Photo: Pedro Groover (https://creativecommons.org/licenses/by/2.0/)
La Doncella, une jeune fille inca morte et momifiée il y a plus de 500 ans, offre aux chercheurs une opportunité unique d’explorer l’histoire des Incas et de leurs rituels de sacrifice humain.
As-tu déjà vu une momie, autrement que dans un film d’horreur ? Le Musée d’archéologie de haute montagne (MAAM), situé à Salta, en Argentine, en expose trois : un garçonnet et deux fillettes, dont la plus célèbre est connue sous le nom de La Doncella (La Jeune Fille). Les corps momifiés ont été découverts en 1999 par un groupe d’archéologues au sommet du volcan Llullaillaco, situé à la frontière entre l’Argentine et le Chili, à plus de 6 000 mètres d’altitude. Leurs corps ont été remarquablement préservés grâce aux conditions extrêmes qui règnent au sommet du volcan. Le froid intense, l’oxygène raréfié et la faible humidité ont permis leur conservation exceptionnelle.
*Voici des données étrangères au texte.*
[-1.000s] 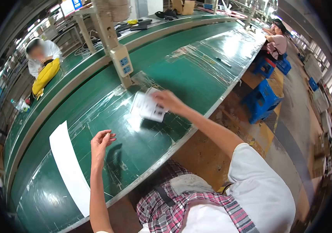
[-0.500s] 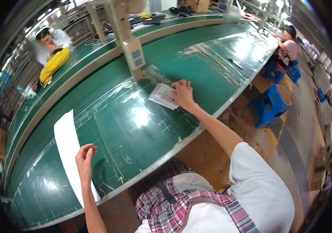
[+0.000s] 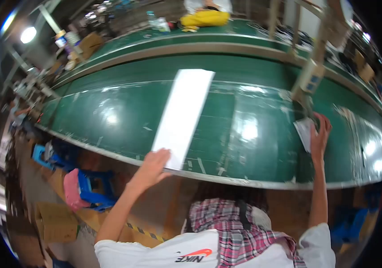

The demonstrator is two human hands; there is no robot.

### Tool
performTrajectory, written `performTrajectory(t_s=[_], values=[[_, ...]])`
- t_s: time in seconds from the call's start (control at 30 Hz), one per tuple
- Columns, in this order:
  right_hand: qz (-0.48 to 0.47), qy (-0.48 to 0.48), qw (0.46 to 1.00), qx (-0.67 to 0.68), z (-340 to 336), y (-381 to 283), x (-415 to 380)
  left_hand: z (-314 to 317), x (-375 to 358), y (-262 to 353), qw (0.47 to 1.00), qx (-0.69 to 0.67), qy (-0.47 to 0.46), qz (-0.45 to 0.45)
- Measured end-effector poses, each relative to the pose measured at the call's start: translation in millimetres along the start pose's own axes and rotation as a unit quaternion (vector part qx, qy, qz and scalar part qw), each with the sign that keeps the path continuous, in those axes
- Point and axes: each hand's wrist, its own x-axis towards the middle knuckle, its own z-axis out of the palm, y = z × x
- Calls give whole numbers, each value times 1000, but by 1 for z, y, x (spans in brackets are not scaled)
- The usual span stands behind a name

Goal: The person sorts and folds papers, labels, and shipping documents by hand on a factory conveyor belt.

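Note:
A long white paper strip point(image 3: 184, 114) lies across the green table, its near end at the front edge. My left hand point(image 3: 154, 167) is closed at the strip's near left corner, fingers on top and thumb low by the table edge. Further right, a small stack of white printed leaflets point(image 3: 304, 134) rests near the post. My right hand point(image 3: 320, 134) is at the stack's right side, its fingers curled and the thumb against the leaflets. The part between the fingers is partly hidden.
A beige post point(image 3: 309, 82) with sockets rises behind the leaflets. A raised rail point(image 3: 191, 48) runs along the table's back. Beyond it, a person sits behind a yellow bundle point(image 3: 205, 19). Blue stools point(image 3: 95, 187) and a cardboard box point(image 3: 56, 222) stand on the floor at left.
My view has swung left. My left hand has come down from the air onto the near end of the paper strip. My right hand stays at the leaflets, its fingers now curled round their side.

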Motion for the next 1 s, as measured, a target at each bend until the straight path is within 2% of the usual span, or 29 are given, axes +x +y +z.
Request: performTrajectory(t_s=[0.03,0.2,0.3,0.33,0.43,0.53,0.63,0.67,0.77,0.9,0.93,1.0], values=[[4,-2,999,34,3,-12,0,4,-4,-4,1000,6,-1,3],[-62,-51,992,100,18,-67,1,24,-12,-16,991,41,113,55],[-73,-76,988,109,23,-94,-5,24,-13,-19,986,94,116,80],[-80,-88,986,119,25,-99,-7,24,-11,-19,980,105,143,89],[-97,-112,978,150,30,-123,-8,25,-6,-21,985,65,152,46],[-108,-149,967,176,37,-143,-17,13,4,-10,976,12,216,-10],[-141,-188,948,212,51,-173,-30,10,16,-1,973,-33,225,-44],[-151,-208,941,219,59,-183,-36,10,21,5,964,-58,254,-60],[-161,-301,878,336,64,-231,-42,-1,37,34,962,-98,237,-99],[-245,-301,861,330,75,-256,-39,-12,59,77,959,-150,241,-7],[-273,-299,855,325,77,-252,-39,-12,60,83,965,-155,209,0],[-311,-322,839,309,75,-227,-40,-22,67,96,938,-323,125,-21]])
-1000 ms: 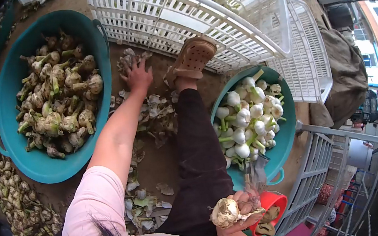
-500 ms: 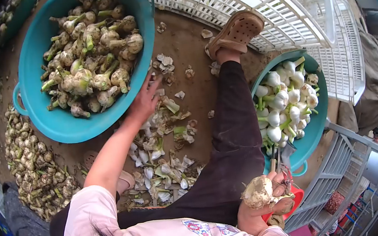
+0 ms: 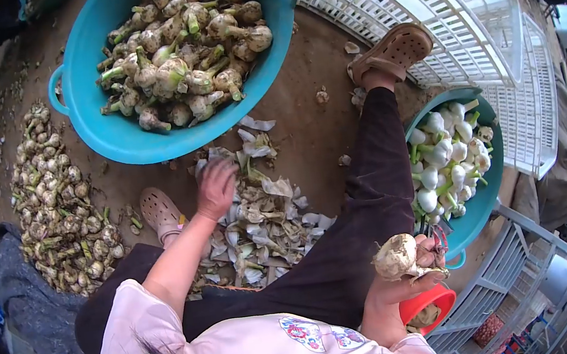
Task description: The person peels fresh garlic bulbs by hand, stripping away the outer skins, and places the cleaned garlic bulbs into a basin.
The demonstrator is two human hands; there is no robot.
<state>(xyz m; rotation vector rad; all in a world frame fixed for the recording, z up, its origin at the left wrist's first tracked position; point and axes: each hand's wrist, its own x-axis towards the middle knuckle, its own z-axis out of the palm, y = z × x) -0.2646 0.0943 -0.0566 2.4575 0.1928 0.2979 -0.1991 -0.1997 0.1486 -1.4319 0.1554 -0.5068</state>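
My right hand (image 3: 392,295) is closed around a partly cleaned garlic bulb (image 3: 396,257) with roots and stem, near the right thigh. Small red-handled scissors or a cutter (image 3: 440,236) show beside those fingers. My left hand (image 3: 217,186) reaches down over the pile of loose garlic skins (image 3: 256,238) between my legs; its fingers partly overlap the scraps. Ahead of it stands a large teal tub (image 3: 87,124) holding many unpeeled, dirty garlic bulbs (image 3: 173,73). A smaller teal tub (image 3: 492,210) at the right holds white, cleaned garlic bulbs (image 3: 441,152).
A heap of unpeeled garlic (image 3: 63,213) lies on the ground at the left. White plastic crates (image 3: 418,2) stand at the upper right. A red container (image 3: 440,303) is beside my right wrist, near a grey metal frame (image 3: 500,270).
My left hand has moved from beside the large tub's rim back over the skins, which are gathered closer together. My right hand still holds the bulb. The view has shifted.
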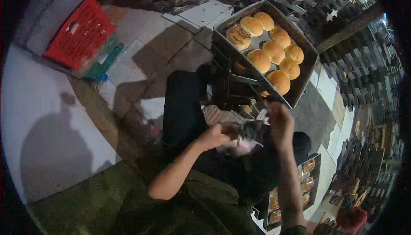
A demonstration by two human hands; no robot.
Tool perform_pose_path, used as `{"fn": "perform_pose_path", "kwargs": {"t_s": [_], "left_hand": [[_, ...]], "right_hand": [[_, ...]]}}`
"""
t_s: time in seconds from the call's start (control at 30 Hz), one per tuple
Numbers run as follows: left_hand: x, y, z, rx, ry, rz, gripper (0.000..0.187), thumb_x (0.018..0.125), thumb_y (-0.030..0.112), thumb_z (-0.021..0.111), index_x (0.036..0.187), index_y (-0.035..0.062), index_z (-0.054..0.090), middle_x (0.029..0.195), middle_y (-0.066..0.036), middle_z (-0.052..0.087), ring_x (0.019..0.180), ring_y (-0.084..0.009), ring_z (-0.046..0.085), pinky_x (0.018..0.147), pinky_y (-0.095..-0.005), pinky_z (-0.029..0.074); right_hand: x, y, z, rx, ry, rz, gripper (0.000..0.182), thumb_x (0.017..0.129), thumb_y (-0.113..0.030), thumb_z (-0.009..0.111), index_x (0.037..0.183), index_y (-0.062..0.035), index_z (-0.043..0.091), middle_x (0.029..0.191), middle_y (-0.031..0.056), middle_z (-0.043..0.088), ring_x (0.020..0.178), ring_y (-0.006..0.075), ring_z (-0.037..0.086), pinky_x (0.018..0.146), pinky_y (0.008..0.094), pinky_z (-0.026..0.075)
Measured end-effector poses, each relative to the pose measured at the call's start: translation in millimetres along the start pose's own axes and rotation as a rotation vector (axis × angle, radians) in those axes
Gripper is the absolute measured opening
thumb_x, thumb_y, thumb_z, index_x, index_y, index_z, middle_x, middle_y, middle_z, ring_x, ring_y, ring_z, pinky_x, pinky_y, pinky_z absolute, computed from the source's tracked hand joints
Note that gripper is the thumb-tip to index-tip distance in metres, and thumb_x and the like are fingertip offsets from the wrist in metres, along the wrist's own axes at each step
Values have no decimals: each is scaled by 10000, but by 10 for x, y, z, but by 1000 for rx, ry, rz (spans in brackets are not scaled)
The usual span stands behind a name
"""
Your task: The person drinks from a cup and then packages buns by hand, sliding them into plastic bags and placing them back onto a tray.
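My left hand (217, 135) is closed, its fingers pinched at the edge of a blurred, see-through plastic bag (248, 131) above my lap. My right hand (280, 121) is raised beside the near corner of a metal tray (296, 95). Its fingers are curled together, with a pale scrap near the fingertips, but motion blur hides exactly what they hold. Several round golden buns (274, 52) lie in that tray, and one bun (239, 38) at its left corner has dark print across the top. Beneath my hands, pale and striped material (222, 116) shows near my knees.
A second tray (316, 183) with wrapped buns stands at lower right, partly behind my right forearm. A red plastic crate (81, 31) and a green one (105, 61) sit at upper left by the white wall. Stacked dark metal trays (368, 80) line the right side.
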State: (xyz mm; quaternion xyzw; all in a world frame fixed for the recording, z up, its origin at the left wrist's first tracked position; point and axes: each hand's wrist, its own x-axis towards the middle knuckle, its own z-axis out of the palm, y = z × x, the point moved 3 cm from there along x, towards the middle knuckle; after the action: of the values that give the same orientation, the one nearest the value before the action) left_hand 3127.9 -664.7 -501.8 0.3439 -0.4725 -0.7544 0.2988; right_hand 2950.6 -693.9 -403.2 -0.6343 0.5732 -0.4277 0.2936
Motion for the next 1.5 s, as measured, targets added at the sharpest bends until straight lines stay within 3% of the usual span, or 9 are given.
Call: {"fn": "perform_pose_path", "kwargs": {"t_s": [0.17, 0.27, 0.5, 0.57, 0.73, 1.03, 1.3, 1.37, 1.5], "left_hand": [[172, 119, -115, -669, 363, -72, 191, 756, 163, 673, 831, 5, 598, 763, -61, 623, 634, -106, 570, 547, -253, 450], [256, 246, -387, 433, 734, -22, 236, 764, 207, 670, 722, -2, 569, 625, -74, 596, 563, -89, 551, 499, -261, 433], [640, 144, -414, -599, 617, -25, 261, 799, 246, 626, 915, 13, 600, 776, -87, 625, 623, -135, 588, 565, -266, 469], [696, 113, -416, -1003, 456, 109, 228, 820, 235, 597, 920, 30, 588, 817, -77, 623, 659, -172, 608, 593, -272, 480], [724, 190, -448, -1213, 666, -7, 218, 809, 252, 608, 814, 36, 581, 772, -68, 608, 713, -170, 592, 553, -270, 435], [680, 195, -426, -702, 482, 166, 145, 797, 126, 621, 827, -14, 595, 780, -64, 605, 708, -132, 590, 648, -257, 492], [561, 655, 61, 215, 235, 260, 291, 782, 89, 625, 1039, -8, 529, 1012, -98, 568, 901, -140, 558, 745, -260, 473], [373, 728, -150, 389, 935, 246, 400, 792, 76, 612, 1152, 19, 448, 1152, -119, 479, 1064, -182, 474, 831, -291, 433], [408, 884, 232, -375, 614, 226, 641, 841, 335, 547, 1312, 65, 207, 1260, -128, 335, 1104, -237, 394, 922, -358, 340]], "right_hand": [[488, 237, -211, 177, -23, 226, 135, 801, -55, 593, 918, -6, 547, 744, 15, 561, 648, 76, 495, 562, 205, 396], [611, 386, -12, -235, 60, 188, 89, 782, -62, 617, 793, 4, 558, 710, 49, 595, 623, 105, 500, 587, 253, 429], [2320, 1174, 396, -465, -166, 84, 201, 848, -191, 511, 972, -44, 570, 829, 152, 610, 768, 310, 590, 687, 370, 466], [2511, 1137, 506, -980, -60, -682, 199, 824, -180, 523, 978, -66, 578, 837, 147, 600, 844, 344, 560, 728, 397, 455], [2563, 1054, 325, -916, -873, 28, 462, 707, -375, 658, 1004, -34, 559, 912, 165, 556, 912, 344, 529, 751, 404, 452], [1874, 715, -457, 635, -289, 475, 510, 829, -235, 547, 1233, 11, 356, 1068, 105, 521, 966, 184, 538, 826, 303, 452], [324, 274, -498, 283, -559, 643, 610, 727, -274, 700, 1164, 45, 418, 1087, 135, 535, 982, 166, 531, 842, 290, 440], [204, 285, -581, 566, 15, 494, 495, 764, -250, 662, 1106, 43, 459, 1013, 123, 573, 923, 177, 564, 800, 300, 466], [-211, -171, -97, 255, -113, 44, 565, 836, -302, 536, 1247, 35, 345, 1180, 207, 472, 1118, 291, 462, 928, 405, 374]]}}
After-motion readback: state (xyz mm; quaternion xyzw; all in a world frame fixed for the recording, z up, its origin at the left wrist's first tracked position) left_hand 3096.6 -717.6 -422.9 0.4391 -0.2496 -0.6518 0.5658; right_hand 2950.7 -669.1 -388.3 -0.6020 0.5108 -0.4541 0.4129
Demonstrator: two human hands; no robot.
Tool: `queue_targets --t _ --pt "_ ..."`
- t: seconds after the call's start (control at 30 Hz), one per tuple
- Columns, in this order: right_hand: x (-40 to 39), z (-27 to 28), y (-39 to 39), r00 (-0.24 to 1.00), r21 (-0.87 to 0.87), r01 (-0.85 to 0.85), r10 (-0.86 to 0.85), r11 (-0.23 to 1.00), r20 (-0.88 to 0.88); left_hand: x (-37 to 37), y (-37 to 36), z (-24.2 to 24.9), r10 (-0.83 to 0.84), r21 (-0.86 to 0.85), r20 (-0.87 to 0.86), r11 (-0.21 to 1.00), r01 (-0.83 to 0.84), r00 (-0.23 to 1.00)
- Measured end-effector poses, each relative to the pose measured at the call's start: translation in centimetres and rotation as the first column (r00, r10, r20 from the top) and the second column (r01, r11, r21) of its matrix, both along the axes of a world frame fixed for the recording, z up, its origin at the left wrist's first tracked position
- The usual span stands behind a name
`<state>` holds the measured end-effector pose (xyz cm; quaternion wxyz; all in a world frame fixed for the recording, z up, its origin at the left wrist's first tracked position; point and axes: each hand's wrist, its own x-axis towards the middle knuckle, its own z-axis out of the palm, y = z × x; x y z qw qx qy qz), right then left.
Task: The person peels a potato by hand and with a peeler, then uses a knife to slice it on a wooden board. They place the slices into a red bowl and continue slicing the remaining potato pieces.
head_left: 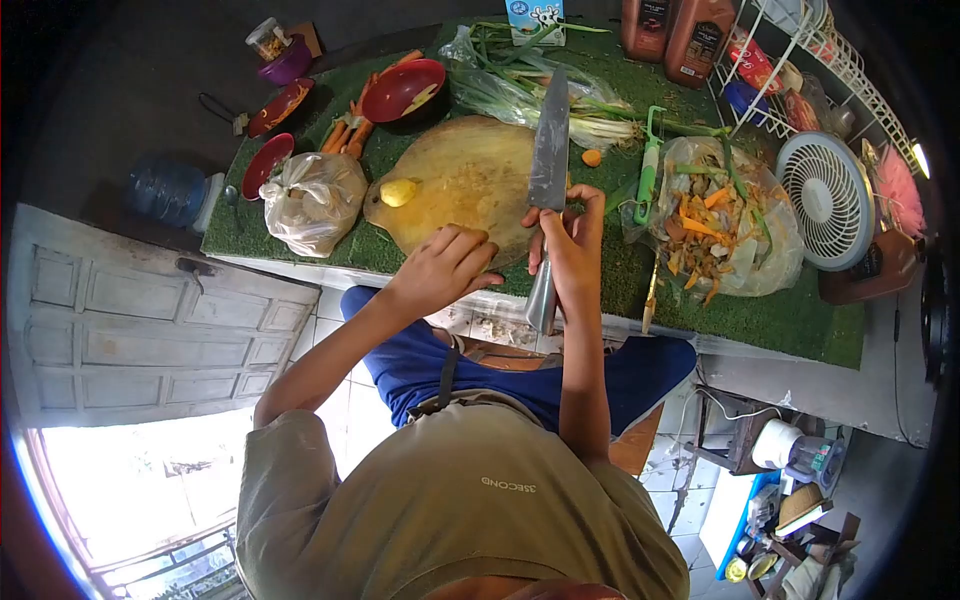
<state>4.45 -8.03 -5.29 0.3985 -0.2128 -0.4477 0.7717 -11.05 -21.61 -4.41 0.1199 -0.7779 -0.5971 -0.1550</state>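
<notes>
A large knife (550, 150) points away from me, its blade over the right edge of the round wooden cutting board (470, 165). My right hand (570, 235) is closed on it where blade meets the metal handle. At the board's near edge, my left hand (448, 262) has its fingers curled; something yellowish shows under them, too hidden to name. A peeled yellow piece (398, 192) lies on the board's left part. Right of the knife is a small orange carrot piece (592, 158), and a green-handled peeler (649, 170) lies farther right.
Left of the board sit a tied plastic bag (315, 205) and red bowls (403, 92). Carrots (345, 135) and green onions (600, 125) lie behind. At right are a plastic bag of peelings (725, 220), a fan (824, 200) and a white wire rack (790, 60).
</notes>
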Motion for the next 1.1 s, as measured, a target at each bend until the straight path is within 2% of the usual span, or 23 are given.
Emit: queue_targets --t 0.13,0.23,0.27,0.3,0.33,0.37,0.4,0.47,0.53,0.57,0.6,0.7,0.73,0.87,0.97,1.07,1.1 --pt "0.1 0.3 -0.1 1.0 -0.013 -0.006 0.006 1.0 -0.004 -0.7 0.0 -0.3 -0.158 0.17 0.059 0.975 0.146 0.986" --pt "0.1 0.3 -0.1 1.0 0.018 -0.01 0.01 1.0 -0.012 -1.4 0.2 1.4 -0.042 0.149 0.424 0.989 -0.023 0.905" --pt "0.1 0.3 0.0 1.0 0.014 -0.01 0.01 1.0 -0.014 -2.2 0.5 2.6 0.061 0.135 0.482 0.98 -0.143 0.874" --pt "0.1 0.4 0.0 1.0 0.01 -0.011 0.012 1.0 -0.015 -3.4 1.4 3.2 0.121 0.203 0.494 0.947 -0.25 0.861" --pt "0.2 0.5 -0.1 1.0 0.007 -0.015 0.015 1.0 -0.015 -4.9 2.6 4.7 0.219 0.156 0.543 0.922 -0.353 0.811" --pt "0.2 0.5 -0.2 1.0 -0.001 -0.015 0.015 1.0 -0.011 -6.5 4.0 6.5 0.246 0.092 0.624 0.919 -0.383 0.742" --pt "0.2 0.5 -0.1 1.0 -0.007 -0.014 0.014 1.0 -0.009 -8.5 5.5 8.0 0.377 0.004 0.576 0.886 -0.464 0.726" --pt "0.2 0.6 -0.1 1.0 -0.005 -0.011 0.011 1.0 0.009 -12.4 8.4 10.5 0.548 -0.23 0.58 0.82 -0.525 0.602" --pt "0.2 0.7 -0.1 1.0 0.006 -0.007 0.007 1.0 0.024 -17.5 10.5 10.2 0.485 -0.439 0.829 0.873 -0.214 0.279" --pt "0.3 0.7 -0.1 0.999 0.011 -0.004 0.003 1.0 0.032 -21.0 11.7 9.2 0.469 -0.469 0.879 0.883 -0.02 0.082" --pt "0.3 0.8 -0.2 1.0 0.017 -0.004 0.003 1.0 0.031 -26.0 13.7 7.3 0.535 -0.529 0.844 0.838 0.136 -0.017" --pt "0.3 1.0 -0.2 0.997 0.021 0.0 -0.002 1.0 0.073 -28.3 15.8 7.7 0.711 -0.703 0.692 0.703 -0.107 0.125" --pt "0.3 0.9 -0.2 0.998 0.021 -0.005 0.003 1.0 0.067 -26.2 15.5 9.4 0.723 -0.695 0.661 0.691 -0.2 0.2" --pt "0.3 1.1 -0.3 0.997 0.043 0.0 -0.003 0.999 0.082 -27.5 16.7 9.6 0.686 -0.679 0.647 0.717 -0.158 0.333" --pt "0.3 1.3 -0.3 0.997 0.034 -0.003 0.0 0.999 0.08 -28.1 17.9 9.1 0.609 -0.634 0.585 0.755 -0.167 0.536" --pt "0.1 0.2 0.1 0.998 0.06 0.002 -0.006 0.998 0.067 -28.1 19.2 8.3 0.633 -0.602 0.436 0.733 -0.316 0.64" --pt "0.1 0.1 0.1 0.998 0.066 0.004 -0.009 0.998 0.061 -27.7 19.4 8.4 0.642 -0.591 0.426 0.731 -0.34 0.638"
Que faisaient ces enfants au sommet de cette montagne ? Ils ont probablement été tués dans le cadre d’un rituel appelé Capacocha, une pratique inca de sacrifice humain. Les victimes étaient choisies plusieurs mois avant le sacrifice et participaient à une longue procession jusqu’à la capitale de l’empire, Cuzco, avant d’être conduites sur la montagne pour être offertes aux dieux incas. Pour mieux comprendre ces rituels, une équipe de scientifiques a étudié les trois corps, dont celui de la Doncella, particulièrement bien conservée.
La Doncella semble avoir eu un rôle plus important que les deux autres enfants, car elle était vêtue d’une tunique de cérémonie et portait une coiffe, au moment de sa découverte. Les longues tresses de la jeune fille contiennent un certain nombre de marqueurs permettant de retracer son alimentation. Comme les cheveux poussent d’environ un centimètre par mois et demeurent ensuite inchangés, on peut suivre l’évolution des habitudes alimentaires. Ainsi, les chercheurs ont découvert la preuve de la consommation de substances psychotropes comme la coca (feuilles) et l’alcool, sous forme de bière fermentée à base de maïs.
Ces deux substances n’étaient pas utilisées au quotidien, mais plutôt lors de cérémonies et rituels. Or, la consommation de feuilles de coca aurait commencé durant la dernière année avant le sacrifice et aurait considérablement augmenté durant les six derniers mois de leurs vies, avec un pic durant les dernières semaines. Comme le voyage pouvait être extrêmement long et ardu, des feuilles de coca lui étaient possiblement proposées aussi pour l’aider à combattre le mal d’altitude. En examinant les corps, aucune trace de coups ou de violence n’a été découverte. Ils sont probablement morts de froid tous les trois. L’alcool et la coca pouvaient être ainsi utilisés pour leurs effets désinhibants et anesthésiants.
Ces recherches ont permis de corroborer et d’enrichir les récits historiques sur les pratiques sacrificielles des Incas. Elles ont notamment confirmé l’utilisation de substances psychotropes dans les rituels. Ces momies, figées dans le temps, continuent de nous livrer leurs secrets et nous permettent de mieux comprendre cette fascinante civilisation inca.